Rheinische Post – Düsseldorf Stadt
21-Punkte-plan gegen Clans in NRW
Der Zwischenbericht der sogenannten Bosbach-kommission sieht mehr rechtliche Befugnisse für Polizei und Justiz vor. Ein Informationszentrum nach bayerischem Vorbild soll entstehen.
DÜSSELDORF Die nordrhein-westfälische Landesregierung will den Kampf gegen kriminelle Familienclans weiter verschärfen. Der noch unveröffentlichte 14-seitige Zwischenbericht der sogenannten Bosbach-kommission zur Bekämpfung der Clan-kriminalität, der unserer Redaktion vorliegt, regt an, Polizei und Justiz mit deutlich mehr Befugnissen auszustatten. Demnach soll der „rechtsstaatliche Werkzeugkasten“in personeller, technischer und rechtlicher Hinsicht erweitert werden. Bei der Clan-kriminalität komme es zu einem Wettlauf der Täter mit den Sicherheits- und Strafverfolgungsbehörden. Dieser sei nur zu gewinnen, wenn man erweiterte technische und rechtliche Mittel zur Verfügung habe, urteilte die Kommission.
Das aus 16 Experten bestehende Gremium unter der Leitung des Cdu-politikers Wolfgang Bosbach, das Ende 2017 von der Landesregierung einberufen worden war, macht in seinem Zwischenbericht insgesamt 21 Vorschläge, um die Clan-kriminalität einzudämmen. Der Plan sieht zunächst eine bessere Zusammenarbeit aller beteiligter Behörden vor. Es sei unabdingbar, dass sich Polizei, Staatsanwaltschaft, Zoll und Steuerfahndung sowie die Ausländer- und Ordnungsbehörden noch schneller austauschten. Entsprechend sollte ein sogenanntes Strategisches Informationszentrum wie in Bayern gegründet werden, in dem gemischte Teams aus Polizisten und Wissenschaftlern zusammenarbeiten könnten. In größeren Polizeibehörden sollten zudem spezialisierte Kommissariate eingerichtet werden.
In NRW gibt es laut Landeskriminalamt rund 100 kriminelle Familienclans. Essen ist die Stadt mit den meisten kriminellen Clan-angehörigen, gefolgt von Duisburg, Gelsenkirchen und Recklinghausen.
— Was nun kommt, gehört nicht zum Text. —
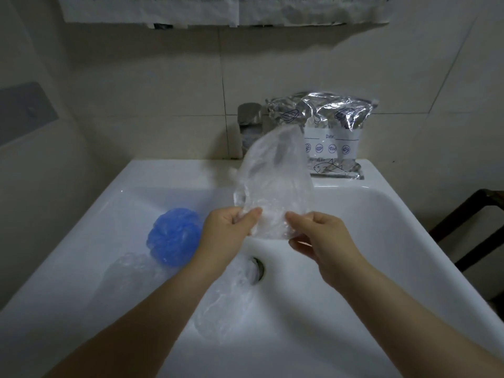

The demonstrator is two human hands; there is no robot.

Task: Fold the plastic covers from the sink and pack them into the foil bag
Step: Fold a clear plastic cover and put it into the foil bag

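Observation:
A clear plastic cover [275,181] stands up above the white sink [395,214], folded into a rough half-oval. My left hand [226,233] pinches its lower left edge and my right hand [319,238] pinches its lower right edge. A crumpled blue plastic cover [173,237] lies in the basin at the left. Two more clear covers lie in the basin: one [131,274] below the blue one, another [226,306] near the drain under my arms. The silver foil bag [335,132] stands on the sink's back ledge against the wall, at the right.
A grey metal tap [249,124] rises behind the held cover, left of the foil bag. The drain [257,270] sits mid-basin. A dark stand [474,227] is beside the sink at the right. Tiled wall lies behind.

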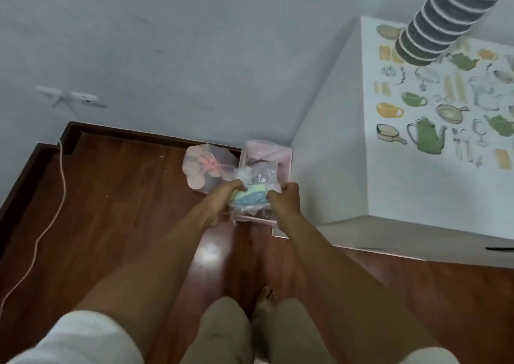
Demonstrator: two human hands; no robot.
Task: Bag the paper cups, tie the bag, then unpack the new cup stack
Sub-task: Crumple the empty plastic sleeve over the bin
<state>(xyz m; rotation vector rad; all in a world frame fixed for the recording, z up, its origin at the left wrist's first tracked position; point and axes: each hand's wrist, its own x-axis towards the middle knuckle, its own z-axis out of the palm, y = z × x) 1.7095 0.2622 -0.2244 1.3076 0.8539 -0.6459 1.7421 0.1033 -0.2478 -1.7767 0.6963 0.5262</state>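
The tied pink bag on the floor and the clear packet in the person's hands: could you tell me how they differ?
The tied pink bag rests on the wooden floor, untouched; the clear packet is held up by the left hand and right hand. The bag is knotted shut and looks pink throughout; the packet shows green and blue contents. Both are thin, see-through plastic.

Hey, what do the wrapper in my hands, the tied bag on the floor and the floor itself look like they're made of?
The wrapper looks like thin clear plastic film: it crinkles, glints, and shows the blue and green inside. The tied bag seems to be thin translucent pinkish plastic, gathered into a knot. The floor looks like glossy reddish-brown wood or laminate, with plank seams and a bright reflection; which one is unclear.
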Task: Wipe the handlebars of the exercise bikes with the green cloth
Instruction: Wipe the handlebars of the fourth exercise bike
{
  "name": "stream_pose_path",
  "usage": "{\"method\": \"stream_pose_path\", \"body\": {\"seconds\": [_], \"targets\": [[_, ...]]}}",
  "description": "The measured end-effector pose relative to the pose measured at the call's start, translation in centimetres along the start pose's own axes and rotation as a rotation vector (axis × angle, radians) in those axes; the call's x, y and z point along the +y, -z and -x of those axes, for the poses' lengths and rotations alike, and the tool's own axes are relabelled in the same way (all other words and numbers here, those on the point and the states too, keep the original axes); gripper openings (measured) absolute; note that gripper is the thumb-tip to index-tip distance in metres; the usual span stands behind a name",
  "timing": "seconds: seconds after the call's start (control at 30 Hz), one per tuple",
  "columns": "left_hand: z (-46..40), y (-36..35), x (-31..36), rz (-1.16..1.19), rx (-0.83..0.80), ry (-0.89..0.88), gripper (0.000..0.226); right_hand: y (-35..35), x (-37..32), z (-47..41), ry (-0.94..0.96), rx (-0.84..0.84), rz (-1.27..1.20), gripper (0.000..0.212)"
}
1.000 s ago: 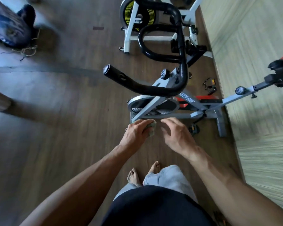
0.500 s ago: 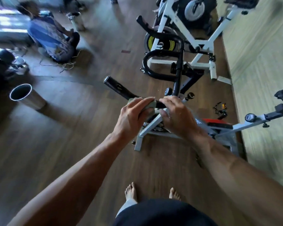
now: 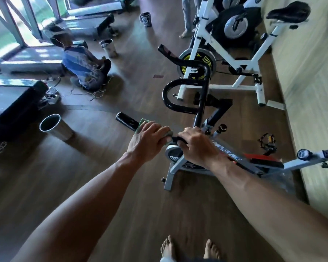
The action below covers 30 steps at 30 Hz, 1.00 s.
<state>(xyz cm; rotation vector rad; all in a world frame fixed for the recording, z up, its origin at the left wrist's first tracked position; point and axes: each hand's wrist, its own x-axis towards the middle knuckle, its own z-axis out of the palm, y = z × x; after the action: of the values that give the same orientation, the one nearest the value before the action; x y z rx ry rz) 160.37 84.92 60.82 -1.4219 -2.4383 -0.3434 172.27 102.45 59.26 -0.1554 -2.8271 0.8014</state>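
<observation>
While the wipe is under way on the nearest bike, these points stand out:

Cloth: the green cloth (image 3: 143, 123) is folded around the black handlebar (image 3: 201, 103) near its left grip end, soft and light by the look of it, likely to bunch or slide unless pressed against the bar.

Left hand: the left hand (image 3: 148, 140) has its fingers curled over the cloth and the bar beneath, clamping the fabric to the tube.

Right hand: the right hand (image 3: 197, 146) is wrapped around the bar just beside the cloth, fingers curled under, apparently steadying it.

Handlebar: a rigid, glossy tube, probably slick; its grip end (image 3: 125, 119) juts out beyond the cloth. The best hold looks to be a full wrap of cloth around the tube.

Writing: the grey frame (image 3: 235, 157) reads "SPINNER BIKE", the first letter partly hidden by the wrist, so the word is a fair guess.

Beyond: a white bike (image 3: 254, 59) with a yellow-marked flywheel stands behind; a metal bin (image 3: 54, 127) sits on the wooden floor (image 3: 106, 186) to the left, and a person (image 3: 83, 67) sits farther back.
</observation>
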Motion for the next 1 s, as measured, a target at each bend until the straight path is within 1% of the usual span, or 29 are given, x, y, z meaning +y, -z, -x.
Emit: {"method": "stream_pose_path", "body": {"seconds": [0.07,0.17,0.3,0.4,0.47,0.53,0.67,0.77,0.83,0.93,0.97,1.0], "targets": [[-0.2,0.6,-1.1,-0.092,-0.072,-0.021,0.039,-0.5,0.2,-0.1,0.007,0.017,-0.007,0.032],[-0.8,1.8,-2.6,-0.218,-0.169,-0.075,0.047,-1.0,0.3,-0.1,0.031,0.073,-0.01,0.029],[-1.4,3.9,-5.8,-0.384,-0.164,-0.223,0.045,-1.7,0.2,-0.2,0.045,0.145,-0.026,0.027],[-1.6,4.5,-6.1,-0.475,-0.146,-0.208,0.043,-2.1,0.4,-0.2,0.048,0.146,-0.026,0.029],[-0.5,3.1,-4.6,-0.435,-0.094,-0.189,0.04,-2.4,0.4,0.0,0.042,0.16,-0.017,0.029],[0.5,1.8,-3.9,-0.374,-0.016,-0.217,0.034,-2.7,0.3,0.1,0.045,0.174,-0.008,0.029],[-0.5,3.0,-6.0,-0.397,-0.065,-0.275,0.033,-2.6,0.6,0.0,0.049,0.133,-0.008,0.034],[-0.9,3.9,-7.3,-0.419,-0.063,-0.296,0.033,-2.3,0.6,0.1,0.049,0.127,-0.012,0.039],[0.0,3.5,-6.7,-0.411,-0.022,-0.261,0.032,-2.5,0.5,0.2,0.039,0.116,-0.013,0.038],[1.2,1.4,-4.4,-0.406,-0.047,-0.115,0.036,-2.7,0.7,0.1,0.03,0.11,0.001,0.034],[1.4,0.9,-3.9,-0.388,-0.051,-0.098,0.038,-2.7,0.8,0.2,0.033,0.121,0.0,0.033],[1.2,0.9,-3.9,-0.381,-0.052,-0.12,0.038,-2.7,0.8,0.1,0.04,0.131,0.004,0.033]]}}
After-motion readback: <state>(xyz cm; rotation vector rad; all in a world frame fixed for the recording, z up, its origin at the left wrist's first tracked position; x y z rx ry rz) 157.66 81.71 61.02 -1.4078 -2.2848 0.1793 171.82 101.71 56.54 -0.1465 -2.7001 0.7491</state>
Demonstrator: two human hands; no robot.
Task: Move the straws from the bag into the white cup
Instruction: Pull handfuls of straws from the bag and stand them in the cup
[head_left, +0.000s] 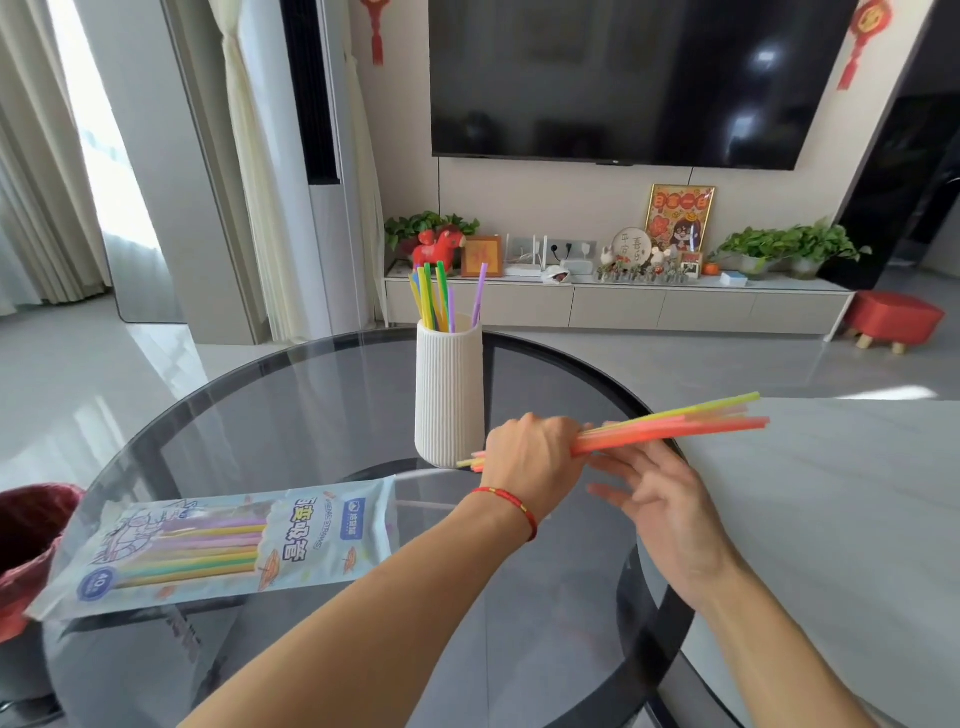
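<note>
Item: round dark glass table (270, 415), black-rimmed, viewed from above and behind the hands. Item: white cup (449, 395), tall and ribbed, standing upright near the table's centre, at about 12 o'clock from the hands; it already contains several upright straws (441, 299), yellow, green and purple, leaning against its rim. Item: bag (223, 545), pale blue printed plastic, lying flat on the glass at about 9 o'clock from the hands, its open end toward the cup; more straws, purple, yellow, pink and green, show through its clear window. Item: left hand (530, 462), red cord bracelet (511, 506) at the wrist, fist closed around a loose bundle of straws (675, 428), orange, pink and yellow-green; the bundle lies nearly level, long ends fanning out toward 3 o'clock, short ends poking out just beside the base of the cup. Item: right hand (670, 512), fingers spread and slack, palm turned up under the bundle at about 4 o'clock from the left hand; gripping nothing, and whether its fingertips touch the straws cannot be told, as the hand is blurred. Item: pale marble-look surface (831, 493) adjoining the table at 3 o'clock.
</note>
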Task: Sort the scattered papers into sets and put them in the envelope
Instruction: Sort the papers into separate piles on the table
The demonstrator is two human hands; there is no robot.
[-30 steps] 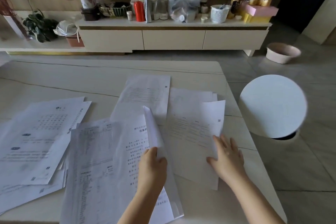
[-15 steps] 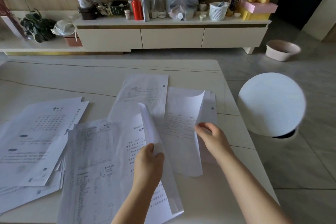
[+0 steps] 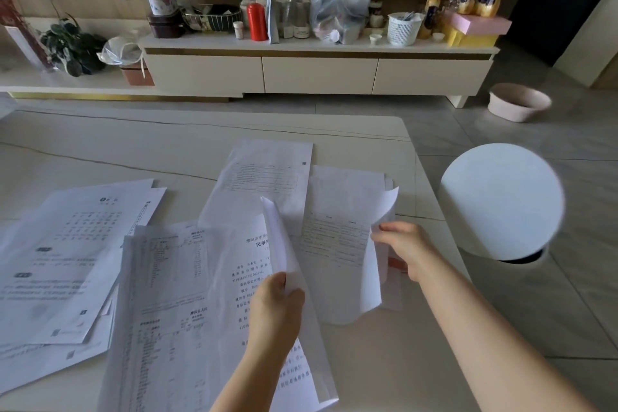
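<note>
On my feed the left hand (image 3: 276,308) is curled round the lower edge of a sheet (image 3: 291,281) it has peeled up from the printed stack (image 3: 187,311) near the front edge of the table (image 3: 133,150); the page stands nearly on edge, its top corner curling over. My right hand (image 3: 406,249) pinches the right edge of another sheet (image 3: 337,244), thumb and fingers closed on it, so that edge lifts and folds back toward the middle while the rest lies flat. Under that lifted edge I can see something red and white (image 3: 396,273), but I cannot tell what it is. A further printed page (image 3: 267,174) lies flat behind these two, nearer the table's middle. A loose overlapping pile of papers (image 3: 63,254) sits toward the left edge. I cannot pick out an envelope for certain. Just off the table's right edge stands a round white stool (image 3: 501,201).
</note>
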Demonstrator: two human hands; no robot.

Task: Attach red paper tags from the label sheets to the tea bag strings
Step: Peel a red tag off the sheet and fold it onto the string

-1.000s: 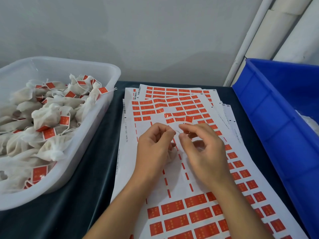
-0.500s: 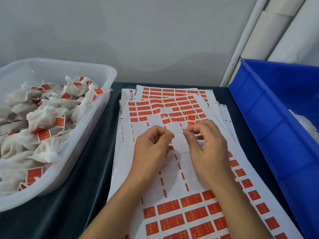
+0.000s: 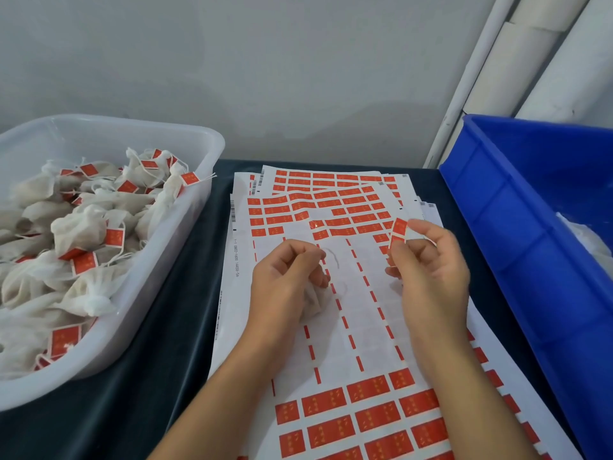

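From the head view, the right hand (image 3: 428, 277) pinches a peeled red tag (image 3: 398, 231) above the label sheets (image 3: 348, 327), ready to fold. The left hand (image 3: 285, 283) pinches the string (image 3: 333, 257), seemingly with a tea bag (image 3: 311, 302) tucked under its palm.

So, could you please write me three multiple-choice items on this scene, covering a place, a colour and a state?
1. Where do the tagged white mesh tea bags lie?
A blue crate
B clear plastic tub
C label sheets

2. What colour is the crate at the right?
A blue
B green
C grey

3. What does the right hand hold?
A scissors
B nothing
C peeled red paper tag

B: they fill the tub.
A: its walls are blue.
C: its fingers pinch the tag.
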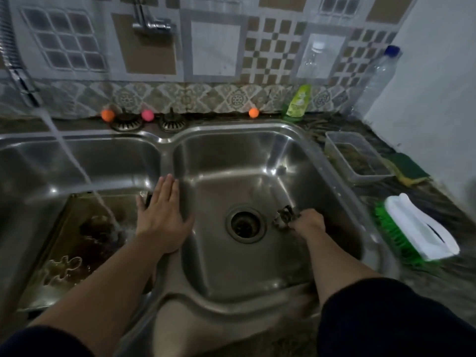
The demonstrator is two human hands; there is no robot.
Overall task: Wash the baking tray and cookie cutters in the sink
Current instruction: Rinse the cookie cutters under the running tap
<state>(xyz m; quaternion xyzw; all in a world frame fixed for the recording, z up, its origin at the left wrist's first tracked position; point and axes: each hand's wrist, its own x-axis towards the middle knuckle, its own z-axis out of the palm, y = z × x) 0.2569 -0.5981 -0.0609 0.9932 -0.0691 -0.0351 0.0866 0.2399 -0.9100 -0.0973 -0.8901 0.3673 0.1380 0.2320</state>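
Observation:
The baking tray (pixel 51 287) lies in the left basin, dirty and wet, with water from a hose (pixel 20 76) streaming onto it. A cookie cutter (pixel 63 267) shaped like a figure rests on the tray's near part. My left hand (pixel 162 215) lies flat with straight fingers on the divider between the basins, its thumb at the tray's far right corner. In the right basin (pixel 257 274), my right hand (pixel 307 222) grips a small metal cookie cutter (pixel 284 216) just right of the drain (pixel 245 220).
A green and white scrub brush (pixel 417 230), a sponge (pixel 409 168) and a clear plastic container (pixel 358 155) sit on the counter to the right. Green dish soap (pixel 296 103), plastic bottles and two sink strainers (pixel 149 123) stand behind the sink.

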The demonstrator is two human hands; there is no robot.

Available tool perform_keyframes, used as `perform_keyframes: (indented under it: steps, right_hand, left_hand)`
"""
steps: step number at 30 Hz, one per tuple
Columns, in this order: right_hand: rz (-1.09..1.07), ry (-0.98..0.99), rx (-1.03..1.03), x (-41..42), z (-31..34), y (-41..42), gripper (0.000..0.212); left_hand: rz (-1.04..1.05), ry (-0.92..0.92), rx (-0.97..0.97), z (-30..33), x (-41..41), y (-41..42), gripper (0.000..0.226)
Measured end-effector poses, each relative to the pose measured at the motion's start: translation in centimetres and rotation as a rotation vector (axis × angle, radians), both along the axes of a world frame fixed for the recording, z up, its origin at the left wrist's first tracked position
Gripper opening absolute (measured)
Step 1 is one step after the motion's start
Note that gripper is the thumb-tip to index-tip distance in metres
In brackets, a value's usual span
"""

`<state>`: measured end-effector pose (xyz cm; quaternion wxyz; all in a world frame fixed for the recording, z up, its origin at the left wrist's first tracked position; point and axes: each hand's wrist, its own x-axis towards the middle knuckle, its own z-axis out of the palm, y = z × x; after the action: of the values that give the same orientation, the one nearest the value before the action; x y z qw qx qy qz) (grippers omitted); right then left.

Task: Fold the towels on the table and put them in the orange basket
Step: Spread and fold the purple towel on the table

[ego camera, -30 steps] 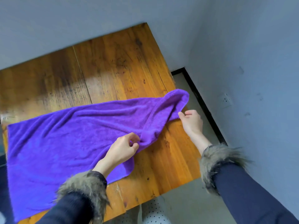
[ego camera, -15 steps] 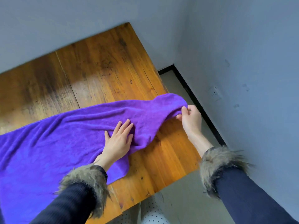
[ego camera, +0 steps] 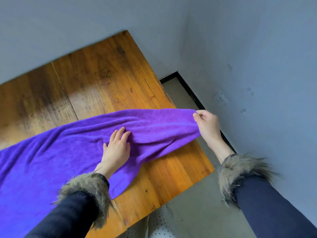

Aber auch der Raum Mettmann ist betroffen. Laut Lagebild haben Clan-mitglieder in den vergangenen drei Jahren rund 14.200 Straftaten in NRW begangen.
Auffällig ist, dass 36 Prozent der Tatverdächtigen deutsche Staatsbürger sind. Darauf geht auch die Bosbach-kommission in ihrem Bericht ein. Viele Mitglieder der Clans seien längst deutsche Staatsbürger, so dass man sie nicht mehr abschieben könnte. „Gegen diejenigen Straftäter, die keine deutschen Staatsbürger sind, müssen die ausländerrechtlichen Maßnahmen allerdings konsequent ausgeschöpft werden“, fordern die Kommissionsmitglieder. Die Ausländerbehörden müssten dafür personell und materiell besser ausgestattet werden, und es müsse eine ausreichende Zahl an Abschiebehaftplätze geben, um Straftäter ohne deutsche Staatsbürgerschaft konsequent in ihre Heimat zurückschicken zu können. Auch müssten die abgeschotteten Clan-strukturen aufgebrochen werden, indem man versuche, gezielt die jüngere Generation der Clan-mitglieder zu integrieren und sie in Aussteigerprogramme zu holen.
Darüber hinaus regte die Kommission unter anderem regelmäßige Zusatzschulungen für Clan-ermittler an sowie eine intensivere Zusammenarbeit mit der Polizei in Nachbarstaaten, einen Ausbau der polizeilichen Datenbanken, mehr Observierungskräfte, eine bessere Ausstattung der mobilen Einsatzkommandos und mehr Befugnisse bei der Funkzellenauswertung, mit der sehr präzise der Aufenthaltsort eines Tatverdächtigen zur Tatzeit ermittelt werden kann.